* _PROBLEM TO WORK ON_:
Print out every record below, exactly as written.

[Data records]
◆ ◆ ◆ ◆ ◆
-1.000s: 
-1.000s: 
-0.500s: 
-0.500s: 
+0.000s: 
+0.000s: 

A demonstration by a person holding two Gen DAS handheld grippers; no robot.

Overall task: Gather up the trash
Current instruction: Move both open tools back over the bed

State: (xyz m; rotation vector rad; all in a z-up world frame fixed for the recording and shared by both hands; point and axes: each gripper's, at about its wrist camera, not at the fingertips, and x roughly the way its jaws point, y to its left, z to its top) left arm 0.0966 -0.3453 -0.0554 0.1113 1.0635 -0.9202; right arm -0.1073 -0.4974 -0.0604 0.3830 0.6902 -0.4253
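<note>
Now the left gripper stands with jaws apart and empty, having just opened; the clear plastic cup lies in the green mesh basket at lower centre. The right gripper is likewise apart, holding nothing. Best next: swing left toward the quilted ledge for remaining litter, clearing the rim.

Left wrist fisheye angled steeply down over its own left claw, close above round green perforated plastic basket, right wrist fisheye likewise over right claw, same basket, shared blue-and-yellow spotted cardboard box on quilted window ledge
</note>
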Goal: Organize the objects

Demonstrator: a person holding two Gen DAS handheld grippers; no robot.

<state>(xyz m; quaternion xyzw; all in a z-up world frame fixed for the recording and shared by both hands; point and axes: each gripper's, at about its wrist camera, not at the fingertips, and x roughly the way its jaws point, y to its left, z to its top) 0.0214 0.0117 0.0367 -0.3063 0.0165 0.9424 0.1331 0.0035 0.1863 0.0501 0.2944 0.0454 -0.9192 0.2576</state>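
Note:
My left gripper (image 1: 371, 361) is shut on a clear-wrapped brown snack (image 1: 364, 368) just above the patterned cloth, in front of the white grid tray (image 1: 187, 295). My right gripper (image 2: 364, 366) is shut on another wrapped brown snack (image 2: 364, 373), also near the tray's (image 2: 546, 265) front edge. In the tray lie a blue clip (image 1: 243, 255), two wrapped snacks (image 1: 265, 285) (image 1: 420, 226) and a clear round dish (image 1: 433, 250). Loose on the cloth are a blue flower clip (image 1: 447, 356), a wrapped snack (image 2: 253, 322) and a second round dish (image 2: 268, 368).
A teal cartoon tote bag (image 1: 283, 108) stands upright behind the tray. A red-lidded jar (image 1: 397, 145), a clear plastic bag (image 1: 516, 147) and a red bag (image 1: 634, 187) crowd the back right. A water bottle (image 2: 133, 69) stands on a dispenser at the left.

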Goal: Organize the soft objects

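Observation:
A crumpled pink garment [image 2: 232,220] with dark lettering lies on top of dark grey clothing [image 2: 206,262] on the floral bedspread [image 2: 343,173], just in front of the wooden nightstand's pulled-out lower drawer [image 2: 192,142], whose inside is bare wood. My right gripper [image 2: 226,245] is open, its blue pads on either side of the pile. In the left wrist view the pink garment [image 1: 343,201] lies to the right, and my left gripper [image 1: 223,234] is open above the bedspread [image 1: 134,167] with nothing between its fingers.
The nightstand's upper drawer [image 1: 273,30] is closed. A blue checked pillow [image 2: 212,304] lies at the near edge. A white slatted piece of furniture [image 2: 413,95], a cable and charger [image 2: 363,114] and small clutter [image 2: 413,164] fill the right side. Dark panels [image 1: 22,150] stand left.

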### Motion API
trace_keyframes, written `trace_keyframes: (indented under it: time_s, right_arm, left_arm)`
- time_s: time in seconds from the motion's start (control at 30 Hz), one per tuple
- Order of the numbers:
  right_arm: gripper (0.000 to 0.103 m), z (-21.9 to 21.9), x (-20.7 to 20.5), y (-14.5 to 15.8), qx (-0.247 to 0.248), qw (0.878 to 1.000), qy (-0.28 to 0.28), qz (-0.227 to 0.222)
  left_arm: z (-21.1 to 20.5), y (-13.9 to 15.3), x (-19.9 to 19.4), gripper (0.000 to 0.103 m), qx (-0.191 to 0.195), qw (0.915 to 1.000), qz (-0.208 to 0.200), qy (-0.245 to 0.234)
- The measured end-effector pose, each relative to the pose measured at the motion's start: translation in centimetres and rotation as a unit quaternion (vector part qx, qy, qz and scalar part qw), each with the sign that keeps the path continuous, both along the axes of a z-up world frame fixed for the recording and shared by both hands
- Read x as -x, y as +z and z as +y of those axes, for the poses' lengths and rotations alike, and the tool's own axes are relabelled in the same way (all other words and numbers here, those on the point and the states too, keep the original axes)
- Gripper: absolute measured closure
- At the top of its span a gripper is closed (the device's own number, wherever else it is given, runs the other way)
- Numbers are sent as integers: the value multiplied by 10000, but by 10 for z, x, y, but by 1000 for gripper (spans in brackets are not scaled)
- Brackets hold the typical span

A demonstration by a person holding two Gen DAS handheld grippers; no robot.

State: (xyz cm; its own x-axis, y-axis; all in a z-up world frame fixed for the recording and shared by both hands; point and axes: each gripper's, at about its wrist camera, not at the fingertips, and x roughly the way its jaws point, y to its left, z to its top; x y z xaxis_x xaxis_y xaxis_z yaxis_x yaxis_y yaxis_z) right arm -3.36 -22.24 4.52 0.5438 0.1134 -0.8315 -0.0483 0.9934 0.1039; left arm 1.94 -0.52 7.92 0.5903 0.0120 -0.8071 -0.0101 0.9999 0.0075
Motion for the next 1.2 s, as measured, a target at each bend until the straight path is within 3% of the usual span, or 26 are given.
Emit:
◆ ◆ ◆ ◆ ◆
* _RESPONSE_:
-1.000s: 
-1.000s: 
-0.500s: 
-0.500s: 
+0.000s: 
+0.000s: 

A demonstration by a person holding two Gen DAS handheld grippers; no robot.

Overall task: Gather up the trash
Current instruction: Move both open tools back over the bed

State: (xyz m; rotation vector rad; all in a z-up world frame fixed for the recording and shared by both hands; point and axes: each gripper's, at about its wrist camera, not at the fingertips, and x roughly the way its jaws point, y to its left, z to its top) left arm 0.0966 -0.3453 -0.0554 0.1113 1.0635 -0.9202; right arm -0.1073 -0.4974 -0.0604 0.3830 0.6902 -0.4253
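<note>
Now the left gripper stands with jaws apart and empty, having just opened; the clear plastic cup lies in the green mesh basket at lower centre. The right gripper is likewise apart, holding nothing. Best next: swing left toward the quilted ledge for remaining litter, clearing the rim.

Left wrist fisheye angled steeply down over its own left claw, close above round green perforated plastic basket, right wrist fisheye likewise over right claw, same basket, shared blue-and-yellow spotted cardboard box on quilted window ledge
</note>
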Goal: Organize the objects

Demonstrator: a person holding two Gen DAS handheld grippers; no robot.

<state>(xyz m; quaternion xyzw; all in a z-up world frame fixed for the recording and shared by both hands; point and axes: each gripper's, at about its wrist camera, not at the fingertips, and x roughly the way its jaws point, y to its left, z to its top) 0.0214 0.0117 0.0367 -0.3063 0.0165 0.9424 0.1331 0.0035 0.1863 0.0501 0.2944 0.0454 -0.9192 0.2576</state>
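Note:
My left gripper (image 1: 371, 361) is shut on a clear-wrapped brown snack (image 1: 364, 368) just above the patterned cloth, in front of the white grid tray (image 1: 187, 295). My right gripper (image 2: 364, 366) is shut on another wrapped brown snack (image 2: 364, 373), also near the tray's (image 2: 546, 265) front edge. In the tray lie a blue clip (image 1: 243, 255), two wrapped snacks (image 1: 265, 285) (image 1: 420, 226) and a clear round dish (image 1: 433, 250). Loose on the cloth are a blue flower clip (image 1: 447, 356), a wrapped snack (image 2: 253, 322) and a second round dish (image 2: 268, 368).
A teal cartoon tote bag (image 1: 283, 108) stands upright behind the tray. A red-lidded jar (image 1: 397, 145), a clear plastic bag (image 1: 516, 147) and a red bag (image 1: 634, 187) crowd the back right. A water bottle (image 2: 133, 69) stands on a dispenser at the left.
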
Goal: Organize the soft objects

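Observation:
A crumpled pink garment [image 2: 232,220] with dark lettering lies on top of dark grey clothing [image 2: 206,262] on the floral bedspread [image 2: 343,173], just in front of the wooden nightstand's pulled-out lower drawer [image 2: 192,142], whose inside is bare wood. My right gripper [image 2: 226,245] is open, its blue pads on either side of the pile. In the left wrist view the pink garment [image 1: 343,201] lies to the right, and my left gripper [image 1: 223,234] is open above the bedspread [image 1: 134,167] with nothing between its fingers.
The nightstand's upper drawer [image 1: 273,30] is closed. A blue checked pillow [image 2: 212,304] lies at the near edge. A white slatted piece of furniture [image 2: 413,95], a cable and charger [image 2: 363,114] and small clutter [image 2: 413,164] fill the right side. Dark panels [image 1: 22,150] stand left.
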
### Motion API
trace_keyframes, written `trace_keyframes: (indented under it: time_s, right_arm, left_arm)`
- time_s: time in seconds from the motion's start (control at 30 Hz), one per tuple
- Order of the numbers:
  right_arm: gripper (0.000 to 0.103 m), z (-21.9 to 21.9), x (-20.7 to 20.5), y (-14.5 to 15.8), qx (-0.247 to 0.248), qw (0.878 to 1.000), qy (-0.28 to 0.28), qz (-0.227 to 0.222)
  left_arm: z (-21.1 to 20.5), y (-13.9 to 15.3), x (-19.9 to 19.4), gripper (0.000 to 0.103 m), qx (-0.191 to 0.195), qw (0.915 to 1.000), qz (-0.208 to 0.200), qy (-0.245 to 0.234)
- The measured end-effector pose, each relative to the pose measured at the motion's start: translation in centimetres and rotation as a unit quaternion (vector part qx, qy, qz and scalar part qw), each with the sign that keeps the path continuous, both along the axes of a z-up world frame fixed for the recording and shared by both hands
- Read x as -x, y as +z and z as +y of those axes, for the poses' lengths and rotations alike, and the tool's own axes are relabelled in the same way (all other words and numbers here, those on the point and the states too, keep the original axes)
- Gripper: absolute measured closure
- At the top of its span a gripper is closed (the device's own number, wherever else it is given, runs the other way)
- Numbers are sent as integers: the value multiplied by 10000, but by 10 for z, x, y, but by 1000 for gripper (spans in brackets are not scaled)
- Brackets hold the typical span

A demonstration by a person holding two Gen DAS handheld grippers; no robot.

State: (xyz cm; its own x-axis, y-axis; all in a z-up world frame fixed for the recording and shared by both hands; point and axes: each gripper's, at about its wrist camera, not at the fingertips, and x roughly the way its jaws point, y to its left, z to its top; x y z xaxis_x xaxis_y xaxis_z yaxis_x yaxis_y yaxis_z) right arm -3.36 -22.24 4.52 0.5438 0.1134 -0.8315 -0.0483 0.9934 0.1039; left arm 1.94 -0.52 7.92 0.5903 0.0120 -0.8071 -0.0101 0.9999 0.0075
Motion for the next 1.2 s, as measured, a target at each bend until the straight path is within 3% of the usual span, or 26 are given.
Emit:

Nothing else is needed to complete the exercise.